Algerian artist (born 1948)

Houria Niati (born 1948) is an Algerian contemporary artist living in London. Niati specializes in mixed media installations that criticize Western representations and objectification of north African and Middle Eastern women. Her installations notably have live performances most commonly traditional Algerian music such as Raï, as a key visual representation of Niati's homeland and culture. Salah M. Hassan further details her performances, "She uses synthesizers, sound recordings, and special light effects to create a theatrical atmosphere and a vibrant magical environment of sound, body movement, and color." The installations and exhibitions join together paintings, sculptures, drawings, photos, soundtracks, and performances.

== Early life and career ==
Niati grew up in French-occupied Algeria, where over one million Algerians were killed for resisting occupation. When Niati was twelve years old, she demonstrated against French colonialism with her anti-colonial graffiti, which landed her in jail. Niati's experiences with the French occupation and eventual revolution of her people greatly influenced her art later in life.

Niati moved to London in the late 1970s, where she observed Western art that depicted Algerian people, especially women, in a fictionalized and exotic way. This influenced her own depictions of post-colonial cultures, nations, and people. She attended Camden Arts Centre and Croydon College of Art, and later went on to get an MA in Fine Arts at Middlesex University.

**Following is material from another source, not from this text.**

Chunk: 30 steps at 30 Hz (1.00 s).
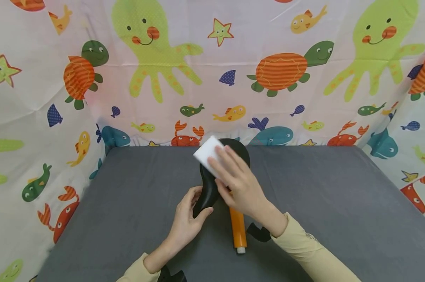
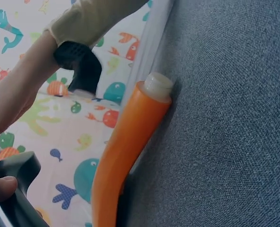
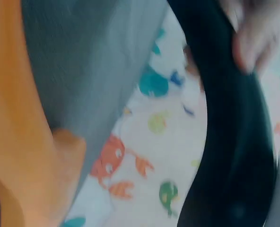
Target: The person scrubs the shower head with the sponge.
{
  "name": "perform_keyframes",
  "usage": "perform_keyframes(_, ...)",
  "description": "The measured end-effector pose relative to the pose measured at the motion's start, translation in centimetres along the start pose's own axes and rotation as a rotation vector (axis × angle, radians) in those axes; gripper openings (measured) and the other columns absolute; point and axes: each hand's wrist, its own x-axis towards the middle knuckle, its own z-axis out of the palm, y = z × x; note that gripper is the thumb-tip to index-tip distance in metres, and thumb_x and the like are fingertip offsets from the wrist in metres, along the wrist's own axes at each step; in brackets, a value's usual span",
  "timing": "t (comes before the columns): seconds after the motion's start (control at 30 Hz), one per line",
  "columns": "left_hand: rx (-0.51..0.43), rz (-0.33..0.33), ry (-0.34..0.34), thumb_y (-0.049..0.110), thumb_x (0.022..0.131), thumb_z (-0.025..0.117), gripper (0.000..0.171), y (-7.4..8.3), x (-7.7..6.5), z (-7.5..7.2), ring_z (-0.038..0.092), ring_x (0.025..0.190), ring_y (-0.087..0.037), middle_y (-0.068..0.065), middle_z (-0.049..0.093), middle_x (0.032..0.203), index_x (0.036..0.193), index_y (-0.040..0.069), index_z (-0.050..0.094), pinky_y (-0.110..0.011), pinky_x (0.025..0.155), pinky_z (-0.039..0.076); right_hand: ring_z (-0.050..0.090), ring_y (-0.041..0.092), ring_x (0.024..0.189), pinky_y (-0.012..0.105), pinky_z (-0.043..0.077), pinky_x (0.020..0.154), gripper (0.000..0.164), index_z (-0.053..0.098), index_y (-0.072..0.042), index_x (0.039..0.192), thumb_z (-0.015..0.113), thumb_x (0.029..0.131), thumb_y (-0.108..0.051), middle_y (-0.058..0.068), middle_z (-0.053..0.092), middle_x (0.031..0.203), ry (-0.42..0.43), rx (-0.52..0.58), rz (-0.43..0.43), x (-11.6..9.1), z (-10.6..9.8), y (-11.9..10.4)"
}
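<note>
Sea-creature printed fabric (image 1: 205, 78) forms the far, left and right walls of the work area, showing octopuses, turtles, crabs, whales and fish. Grey cloth (image 1: 128, 196) covers the work surface. One person is at work from the near side, in pale yellow sleeves (image 1: 314, 250), with black wrist mounts (image 1: 260, 232) at both wrists.

Items inspected: a glossy black curved handle (image 1: 208, 192), located at the centre of the work surface, slopes from its near end at the left toward a black rounded part (image 1: 238, 149) at the far side. An orange tube (image 1: 238, 227) lies just right of the handle, pointing toward the near side and ending in a whitish plug (image 1: 241, 250). Whether tube and handle are joined cannot be determined, as the right arm side covers the area between them.

Left hand (image 1: 186, 221): thumb and fingers are clamped on the near end of the handle, thumb to the right. Right hand (image 1: 242, 184): fingers lie slightly apart across a white block (image 1: 209, 152), gripping it tilted over the far portion of the handle. Contact between block and handle cannot be confirmed. The right wrist view is blurred; fingertips (image 3: 249, 52) on the handle are discernible there.
</note>
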Motion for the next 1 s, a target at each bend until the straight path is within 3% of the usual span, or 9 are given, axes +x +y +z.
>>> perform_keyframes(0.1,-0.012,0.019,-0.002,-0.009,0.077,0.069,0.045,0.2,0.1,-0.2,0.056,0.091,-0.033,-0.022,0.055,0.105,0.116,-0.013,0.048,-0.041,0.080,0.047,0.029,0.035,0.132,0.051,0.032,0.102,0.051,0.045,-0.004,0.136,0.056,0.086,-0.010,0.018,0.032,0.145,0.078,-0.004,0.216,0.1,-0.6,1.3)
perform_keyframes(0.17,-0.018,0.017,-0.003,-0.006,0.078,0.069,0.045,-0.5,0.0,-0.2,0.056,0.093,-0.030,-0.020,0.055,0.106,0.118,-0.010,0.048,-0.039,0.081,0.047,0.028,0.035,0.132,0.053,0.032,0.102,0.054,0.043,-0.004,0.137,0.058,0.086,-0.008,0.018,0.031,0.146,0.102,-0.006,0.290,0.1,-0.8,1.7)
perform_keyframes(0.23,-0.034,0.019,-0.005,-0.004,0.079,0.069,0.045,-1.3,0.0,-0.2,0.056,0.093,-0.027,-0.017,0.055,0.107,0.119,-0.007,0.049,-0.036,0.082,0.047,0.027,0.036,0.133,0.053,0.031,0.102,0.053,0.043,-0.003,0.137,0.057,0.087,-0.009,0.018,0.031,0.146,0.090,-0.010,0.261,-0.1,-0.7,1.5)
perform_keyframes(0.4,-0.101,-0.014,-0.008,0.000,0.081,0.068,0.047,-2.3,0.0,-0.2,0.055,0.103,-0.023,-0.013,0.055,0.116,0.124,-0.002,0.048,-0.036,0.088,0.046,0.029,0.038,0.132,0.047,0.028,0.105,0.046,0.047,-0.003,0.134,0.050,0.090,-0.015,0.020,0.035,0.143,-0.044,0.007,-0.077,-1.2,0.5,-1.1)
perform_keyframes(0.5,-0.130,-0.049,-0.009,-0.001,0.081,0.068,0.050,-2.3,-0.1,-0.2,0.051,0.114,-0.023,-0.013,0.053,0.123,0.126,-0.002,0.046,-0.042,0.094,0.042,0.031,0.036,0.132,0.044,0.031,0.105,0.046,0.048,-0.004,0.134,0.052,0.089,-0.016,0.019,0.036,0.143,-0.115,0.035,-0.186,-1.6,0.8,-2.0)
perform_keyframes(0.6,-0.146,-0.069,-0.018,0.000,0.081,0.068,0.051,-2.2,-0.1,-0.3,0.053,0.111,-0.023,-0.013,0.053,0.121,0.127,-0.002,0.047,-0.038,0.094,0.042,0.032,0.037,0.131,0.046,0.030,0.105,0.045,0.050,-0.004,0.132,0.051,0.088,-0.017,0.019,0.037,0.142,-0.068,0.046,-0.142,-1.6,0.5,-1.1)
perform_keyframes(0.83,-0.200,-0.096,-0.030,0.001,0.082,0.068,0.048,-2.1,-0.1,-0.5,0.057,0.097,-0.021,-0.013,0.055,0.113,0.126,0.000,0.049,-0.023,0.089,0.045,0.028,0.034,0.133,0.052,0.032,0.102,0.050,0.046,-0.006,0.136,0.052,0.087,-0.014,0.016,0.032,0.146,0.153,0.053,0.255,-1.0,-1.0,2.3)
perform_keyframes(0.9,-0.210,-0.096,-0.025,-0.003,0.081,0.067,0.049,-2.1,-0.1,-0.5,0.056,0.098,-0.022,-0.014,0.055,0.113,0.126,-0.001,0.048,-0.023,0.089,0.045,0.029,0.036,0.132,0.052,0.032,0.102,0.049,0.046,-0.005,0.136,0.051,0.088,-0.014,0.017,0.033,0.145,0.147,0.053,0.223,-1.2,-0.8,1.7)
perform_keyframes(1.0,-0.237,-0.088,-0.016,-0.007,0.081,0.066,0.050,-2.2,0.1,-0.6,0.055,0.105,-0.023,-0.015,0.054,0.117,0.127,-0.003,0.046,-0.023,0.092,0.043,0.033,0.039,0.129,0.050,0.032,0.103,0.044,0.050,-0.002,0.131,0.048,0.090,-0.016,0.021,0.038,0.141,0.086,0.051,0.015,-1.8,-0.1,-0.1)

== Selected exhibitions ==
- 1983: Five Black Women, Africa Centre, London
- 1984: Into the Open: New Painting, Prints and Sculpture by Contemporary Black Artists, Mappin Art Gallery, Sheffield
- 1986: From Two Worlds, Whitechapel Gallery, London
- 1988: An Exhibition of Pastels & Paintings by Houria Niati, Africa Centre, London
- 1990: No to the Torture, first displayed at the Cartwright Hall Museum in Bradford, England, in 1990
- 1991: Four x 4, Harris Museum and Art Gallery, Preston
- 1991: Bringing Water from the Fountain, first displayed at the Harris Museum in Preston, England, 1991
- 2013: Houria Niati: Identity Search, Conway Hall, London, UK

== Publications ==
Niati, Houria (1999). "Diverse Bodies of Experiences". In Lloyd, Fran (ed). Contemporary Arab Women's Art: Dialogues of the Present. WAL Women's Art Library. ISBN 9781902770000.